● INPUT DATA
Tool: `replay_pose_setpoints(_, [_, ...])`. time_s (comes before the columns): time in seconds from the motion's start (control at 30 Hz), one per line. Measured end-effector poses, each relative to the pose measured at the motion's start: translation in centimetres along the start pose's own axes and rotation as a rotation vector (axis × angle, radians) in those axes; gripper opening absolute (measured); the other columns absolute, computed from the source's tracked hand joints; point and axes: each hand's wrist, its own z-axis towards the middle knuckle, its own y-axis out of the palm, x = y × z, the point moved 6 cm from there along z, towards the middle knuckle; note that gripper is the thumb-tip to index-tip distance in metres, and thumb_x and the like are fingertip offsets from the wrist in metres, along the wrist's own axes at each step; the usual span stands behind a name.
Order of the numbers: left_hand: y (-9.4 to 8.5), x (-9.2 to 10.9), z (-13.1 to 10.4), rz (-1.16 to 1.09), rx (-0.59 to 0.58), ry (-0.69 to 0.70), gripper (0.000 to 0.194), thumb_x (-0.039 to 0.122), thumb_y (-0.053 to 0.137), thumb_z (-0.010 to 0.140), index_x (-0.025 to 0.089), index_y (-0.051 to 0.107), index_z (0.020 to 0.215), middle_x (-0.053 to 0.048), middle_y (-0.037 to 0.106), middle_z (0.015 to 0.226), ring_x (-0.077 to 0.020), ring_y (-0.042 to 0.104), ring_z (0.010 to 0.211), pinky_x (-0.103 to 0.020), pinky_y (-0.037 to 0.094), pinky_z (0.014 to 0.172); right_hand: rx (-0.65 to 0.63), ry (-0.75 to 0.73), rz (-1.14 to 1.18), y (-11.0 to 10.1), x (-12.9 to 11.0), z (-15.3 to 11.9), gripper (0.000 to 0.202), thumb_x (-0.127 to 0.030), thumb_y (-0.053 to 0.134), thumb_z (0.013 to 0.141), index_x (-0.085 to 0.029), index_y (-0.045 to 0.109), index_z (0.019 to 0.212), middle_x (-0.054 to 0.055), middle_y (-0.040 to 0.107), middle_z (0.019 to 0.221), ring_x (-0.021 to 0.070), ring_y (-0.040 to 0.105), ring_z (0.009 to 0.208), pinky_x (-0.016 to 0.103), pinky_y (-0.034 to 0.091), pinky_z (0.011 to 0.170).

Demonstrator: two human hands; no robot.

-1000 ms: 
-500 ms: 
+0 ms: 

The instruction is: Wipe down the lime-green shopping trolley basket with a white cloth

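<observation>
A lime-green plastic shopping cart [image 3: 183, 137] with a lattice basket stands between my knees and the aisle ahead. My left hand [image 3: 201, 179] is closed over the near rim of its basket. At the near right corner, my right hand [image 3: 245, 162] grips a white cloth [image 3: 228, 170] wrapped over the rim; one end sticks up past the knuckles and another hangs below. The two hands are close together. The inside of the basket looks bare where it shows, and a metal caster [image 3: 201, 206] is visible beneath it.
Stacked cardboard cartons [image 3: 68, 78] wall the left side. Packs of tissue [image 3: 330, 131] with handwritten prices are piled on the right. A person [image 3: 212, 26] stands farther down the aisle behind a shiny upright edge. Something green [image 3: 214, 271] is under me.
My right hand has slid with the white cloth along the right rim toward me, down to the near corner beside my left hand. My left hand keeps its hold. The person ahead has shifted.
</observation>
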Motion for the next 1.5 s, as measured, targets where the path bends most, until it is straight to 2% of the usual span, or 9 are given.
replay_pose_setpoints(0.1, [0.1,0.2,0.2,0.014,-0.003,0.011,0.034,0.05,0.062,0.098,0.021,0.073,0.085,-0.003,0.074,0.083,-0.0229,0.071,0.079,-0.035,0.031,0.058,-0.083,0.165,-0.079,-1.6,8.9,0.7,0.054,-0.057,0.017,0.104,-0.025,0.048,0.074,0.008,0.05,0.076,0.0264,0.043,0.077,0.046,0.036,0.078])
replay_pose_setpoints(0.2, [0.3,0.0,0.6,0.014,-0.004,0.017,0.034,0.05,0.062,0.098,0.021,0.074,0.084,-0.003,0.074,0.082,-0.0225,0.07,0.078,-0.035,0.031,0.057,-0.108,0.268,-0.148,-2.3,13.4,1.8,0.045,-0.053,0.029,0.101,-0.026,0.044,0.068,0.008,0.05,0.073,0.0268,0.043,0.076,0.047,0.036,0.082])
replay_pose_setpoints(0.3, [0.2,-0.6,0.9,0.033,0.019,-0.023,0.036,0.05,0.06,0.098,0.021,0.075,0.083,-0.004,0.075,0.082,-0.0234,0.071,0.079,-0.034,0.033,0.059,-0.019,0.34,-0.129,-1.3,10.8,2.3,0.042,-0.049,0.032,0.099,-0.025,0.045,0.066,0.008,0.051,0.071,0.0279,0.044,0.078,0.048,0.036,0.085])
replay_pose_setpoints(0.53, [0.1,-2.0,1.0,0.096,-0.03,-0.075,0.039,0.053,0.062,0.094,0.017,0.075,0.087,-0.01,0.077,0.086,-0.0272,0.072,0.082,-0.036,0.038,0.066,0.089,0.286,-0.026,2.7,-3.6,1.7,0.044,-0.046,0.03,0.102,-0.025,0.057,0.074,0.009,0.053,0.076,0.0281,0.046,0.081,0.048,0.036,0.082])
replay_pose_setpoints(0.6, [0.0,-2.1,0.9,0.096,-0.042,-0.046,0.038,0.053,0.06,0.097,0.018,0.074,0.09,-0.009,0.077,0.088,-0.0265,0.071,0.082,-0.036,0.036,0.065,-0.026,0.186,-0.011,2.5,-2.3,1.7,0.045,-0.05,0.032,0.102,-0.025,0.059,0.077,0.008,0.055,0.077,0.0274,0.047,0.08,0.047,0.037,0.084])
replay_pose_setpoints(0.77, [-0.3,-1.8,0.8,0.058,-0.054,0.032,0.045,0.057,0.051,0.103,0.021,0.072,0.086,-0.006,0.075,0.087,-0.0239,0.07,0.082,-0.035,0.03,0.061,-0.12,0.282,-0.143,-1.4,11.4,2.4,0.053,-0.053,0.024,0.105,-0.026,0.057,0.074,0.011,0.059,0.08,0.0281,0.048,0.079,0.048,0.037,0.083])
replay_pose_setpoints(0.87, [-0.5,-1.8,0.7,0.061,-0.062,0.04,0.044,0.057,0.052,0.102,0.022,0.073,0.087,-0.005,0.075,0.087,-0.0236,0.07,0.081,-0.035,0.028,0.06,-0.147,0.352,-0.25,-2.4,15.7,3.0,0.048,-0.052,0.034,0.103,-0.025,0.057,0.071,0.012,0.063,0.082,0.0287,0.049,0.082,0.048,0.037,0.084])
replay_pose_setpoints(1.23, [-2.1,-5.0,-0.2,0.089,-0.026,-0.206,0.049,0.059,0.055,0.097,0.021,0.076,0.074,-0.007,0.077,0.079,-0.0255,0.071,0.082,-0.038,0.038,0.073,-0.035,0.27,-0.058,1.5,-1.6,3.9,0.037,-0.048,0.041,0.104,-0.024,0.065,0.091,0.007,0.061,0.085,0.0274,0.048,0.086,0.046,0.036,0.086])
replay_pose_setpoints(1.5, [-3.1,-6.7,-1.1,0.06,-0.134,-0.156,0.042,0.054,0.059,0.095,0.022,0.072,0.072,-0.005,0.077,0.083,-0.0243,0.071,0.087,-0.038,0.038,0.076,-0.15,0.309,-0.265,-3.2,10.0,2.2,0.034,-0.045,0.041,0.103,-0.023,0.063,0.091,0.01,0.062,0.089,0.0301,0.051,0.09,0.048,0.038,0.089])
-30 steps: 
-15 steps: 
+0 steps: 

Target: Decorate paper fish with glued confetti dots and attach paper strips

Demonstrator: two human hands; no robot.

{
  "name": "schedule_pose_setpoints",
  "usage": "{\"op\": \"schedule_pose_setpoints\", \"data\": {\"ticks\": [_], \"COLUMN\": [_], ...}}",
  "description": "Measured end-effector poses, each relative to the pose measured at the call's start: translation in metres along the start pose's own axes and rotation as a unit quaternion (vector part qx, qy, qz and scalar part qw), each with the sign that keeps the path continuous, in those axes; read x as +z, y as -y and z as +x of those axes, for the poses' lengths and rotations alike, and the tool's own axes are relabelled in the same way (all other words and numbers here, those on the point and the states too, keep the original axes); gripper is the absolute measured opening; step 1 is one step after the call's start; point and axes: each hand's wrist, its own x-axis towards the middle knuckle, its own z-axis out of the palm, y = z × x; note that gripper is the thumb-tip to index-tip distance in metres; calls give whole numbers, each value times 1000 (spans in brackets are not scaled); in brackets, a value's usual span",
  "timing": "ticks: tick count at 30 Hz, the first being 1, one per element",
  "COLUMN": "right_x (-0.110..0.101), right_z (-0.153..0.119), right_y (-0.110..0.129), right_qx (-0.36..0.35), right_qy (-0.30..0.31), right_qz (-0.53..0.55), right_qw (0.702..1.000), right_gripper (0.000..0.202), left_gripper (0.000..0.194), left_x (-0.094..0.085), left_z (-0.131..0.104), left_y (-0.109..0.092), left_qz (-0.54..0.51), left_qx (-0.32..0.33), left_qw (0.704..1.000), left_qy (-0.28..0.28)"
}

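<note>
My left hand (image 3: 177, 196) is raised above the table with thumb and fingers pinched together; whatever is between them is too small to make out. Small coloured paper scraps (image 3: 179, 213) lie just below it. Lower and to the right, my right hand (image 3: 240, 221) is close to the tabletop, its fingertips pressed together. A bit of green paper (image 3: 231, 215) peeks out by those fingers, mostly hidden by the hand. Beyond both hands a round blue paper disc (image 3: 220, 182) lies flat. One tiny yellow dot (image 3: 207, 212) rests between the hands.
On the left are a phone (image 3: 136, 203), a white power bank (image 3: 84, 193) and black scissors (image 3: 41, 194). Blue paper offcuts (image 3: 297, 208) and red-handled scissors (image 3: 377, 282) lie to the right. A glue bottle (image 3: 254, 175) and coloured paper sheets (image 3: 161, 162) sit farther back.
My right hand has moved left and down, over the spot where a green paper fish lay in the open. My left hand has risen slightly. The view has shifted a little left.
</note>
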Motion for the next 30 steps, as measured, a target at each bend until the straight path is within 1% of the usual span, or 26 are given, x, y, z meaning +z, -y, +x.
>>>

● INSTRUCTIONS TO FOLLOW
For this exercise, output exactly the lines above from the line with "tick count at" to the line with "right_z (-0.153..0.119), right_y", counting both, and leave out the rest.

● TASK RESPONSE
  "timing": "ticks: tick count at 30 Hz, the first being 1, one per element",
  "COLUMN": "right_x (-0.110..0.101), right_z (-0.153..0.119), right_y (-0.110..0.129), right_qx (-0.36..0.35), right_qy (-0.30..0.31), right_qz (-0.53..0.55), right_qw (0.702..1.000), right_gripper (0.000..0.202), left_gripper (0.000..0.194), left_x (-0.094..0.085), left_z (-0.131..0.104), left_y (-0.109..0.092), left_qz (-0.54..0.51), left_qx (-0.32..0.33), left_qw (0.704..1.000), left_qy (-0.28..0.28)"

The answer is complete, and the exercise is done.